• What you are asked to do: Go through the entries below and copy each line containing the word "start".

-*-

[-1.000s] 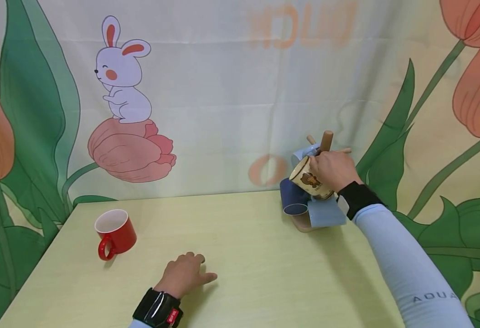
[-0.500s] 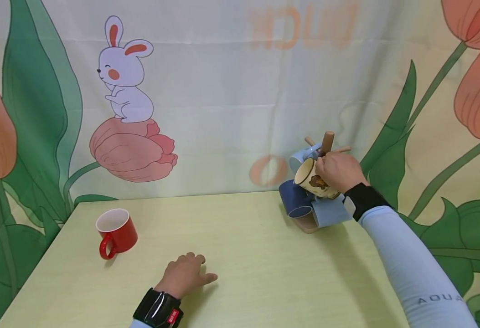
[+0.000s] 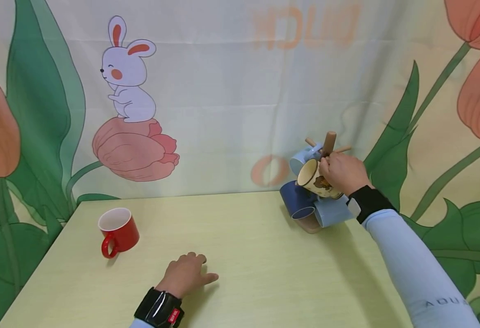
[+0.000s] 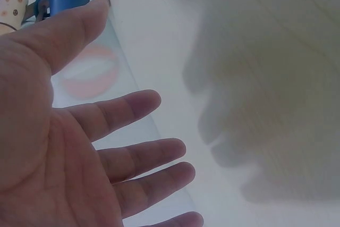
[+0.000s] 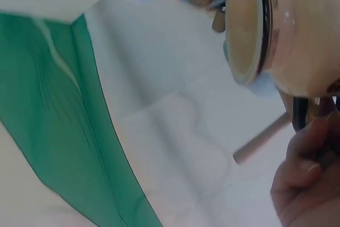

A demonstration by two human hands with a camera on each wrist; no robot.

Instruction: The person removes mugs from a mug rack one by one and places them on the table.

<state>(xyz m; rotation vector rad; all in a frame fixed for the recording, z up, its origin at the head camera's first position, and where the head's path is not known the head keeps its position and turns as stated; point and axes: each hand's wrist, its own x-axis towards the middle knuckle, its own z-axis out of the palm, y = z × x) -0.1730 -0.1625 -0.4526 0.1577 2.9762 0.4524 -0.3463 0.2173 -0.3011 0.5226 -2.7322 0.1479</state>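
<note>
My right hand (image 3: 344, 173) pinches the handle of a cream enamel mug (image 3: 315, 178) with a bear print. The mug lies tilted against a wooden mug tree (image 3: 328, 143), its mouth facing left; in the right wrist view, fingers (image 5: 300, 179) close on its dark-edged handle. Whether the handle sits on a peg is hard to see. Around the tree hang a pale blue mug (image 3: 298, 161), a dark blue mug (image 3: 295, 198) and a lower light blue mug (image 3: 333, 212). My left hand (image 3: 185, 275) hovers over the table with fingers spread, holding nothing.
A red mug (image 3: 122, 232) with a white inside stands upright on the left of the pale table (image 3: 240, 255), handle toward me. Behind the table hangs a printed cloth (image 3: 223, 114) with a rabbit and tulips. A bare peg (image 5: 260, 139) shows in the right wrist view.
My right hand and the cream mug have shifted slightly right and down. The dark blue and lower light blue mugs have turned a little to the right. The left hand stays put.
</note>
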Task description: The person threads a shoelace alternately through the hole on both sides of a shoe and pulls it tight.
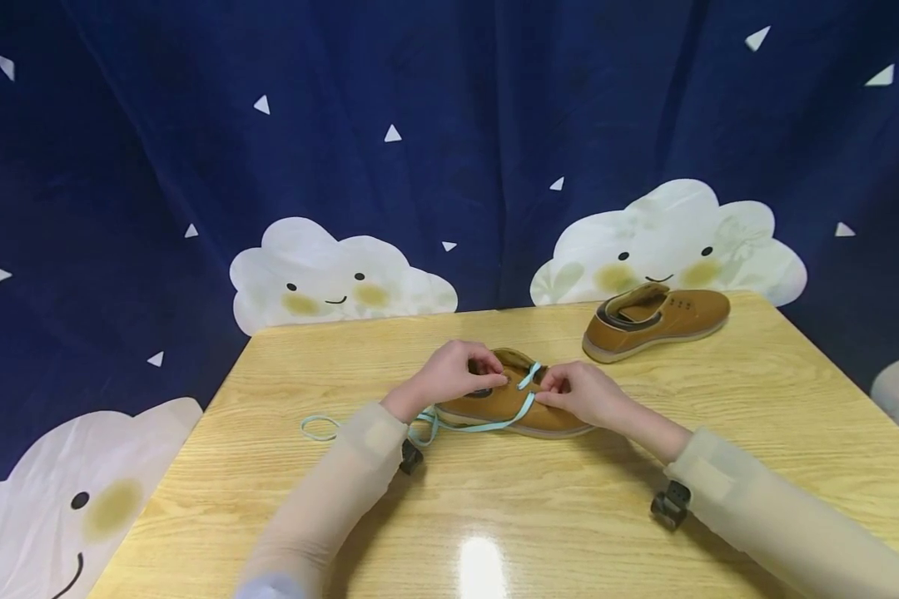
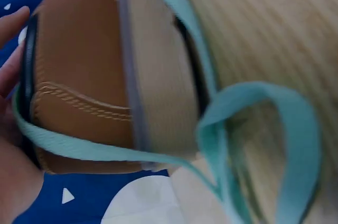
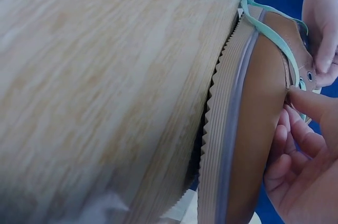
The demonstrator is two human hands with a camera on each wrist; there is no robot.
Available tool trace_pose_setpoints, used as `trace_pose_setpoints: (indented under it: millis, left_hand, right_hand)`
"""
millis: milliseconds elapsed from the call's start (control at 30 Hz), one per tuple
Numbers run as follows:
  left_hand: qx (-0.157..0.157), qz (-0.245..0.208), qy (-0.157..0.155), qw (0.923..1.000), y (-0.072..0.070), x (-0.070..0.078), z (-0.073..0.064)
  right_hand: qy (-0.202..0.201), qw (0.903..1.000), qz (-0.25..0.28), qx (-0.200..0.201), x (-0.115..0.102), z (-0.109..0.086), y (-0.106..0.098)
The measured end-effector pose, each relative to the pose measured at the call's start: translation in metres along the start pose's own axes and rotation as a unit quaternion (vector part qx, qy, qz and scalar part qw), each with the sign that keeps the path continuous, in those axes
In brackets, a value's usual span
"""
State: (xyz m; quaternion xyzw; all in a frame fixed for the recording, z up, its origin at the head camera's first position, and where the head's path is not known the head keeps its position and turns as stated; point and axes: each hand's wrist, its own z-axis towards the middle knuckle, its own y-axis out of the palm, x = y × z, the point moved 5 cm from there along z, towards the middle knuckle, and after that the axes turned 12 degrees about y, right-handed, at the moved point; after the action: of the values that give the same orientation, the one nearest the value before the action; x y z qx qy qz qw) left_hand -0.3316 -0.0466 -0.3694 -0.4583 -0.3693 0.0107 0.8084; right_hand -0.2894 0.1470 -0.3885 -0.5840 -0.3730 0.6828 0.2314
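A brown leather shoe [image 1: 487,408] stands on the table, its toe to the right. A light turquoise shoelace [image 1: 487,427] passes through its front eyelets; one length runs along the near side to loose loops by the heel. My left hand [image 1: 457,370] reaches over the shoe's opening and pinches the eyelet flap between thumb and fingers. At the front of the lacing, my right hand [image 1: 580,391] pinches the lace beside an eyelet, thumb uppermost in the right wrist view. The left wrist view shows the lace [image 2: 303,139] looping beside the heel; the left fingertips are cut off there.
A second brown shoe [image 1: 670,320], with bare eyelets, stands at the back right of the wooden table [image 1: 539,516]. A lace loop [image 1: 318,428] lies left of the near shoe. Behind the table hangs a dark blue curtain [image 1: 449,100] with clouds.
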Motion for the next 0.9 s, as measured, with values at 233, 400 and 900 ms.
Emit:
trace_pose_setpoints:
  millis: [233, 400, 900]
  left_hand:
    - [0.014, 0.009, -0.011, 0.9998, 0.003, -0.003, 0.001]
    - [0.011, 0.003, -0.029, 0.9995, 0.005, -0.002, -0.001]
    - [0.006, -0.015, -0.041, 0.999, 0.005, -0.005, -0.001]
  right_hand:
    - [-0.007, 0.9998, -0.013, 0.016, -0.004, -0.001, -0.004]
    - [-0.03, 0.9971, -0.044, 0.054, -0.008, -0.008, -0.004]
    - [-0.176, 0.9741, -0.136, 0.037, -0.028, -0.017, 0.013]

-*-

• Exercise response:
millis: milliseconds elapsed from the call's start (control at 30 Hz), one per tuple
The measured end-effector pose, each relative to the pose measured at the call's start: translation in metres along the start pose's own axes and rotation as a unit quaternion (vector part qx, qy, qz and scalar part qw), each with the sign that keeps the path continuous, in those axes

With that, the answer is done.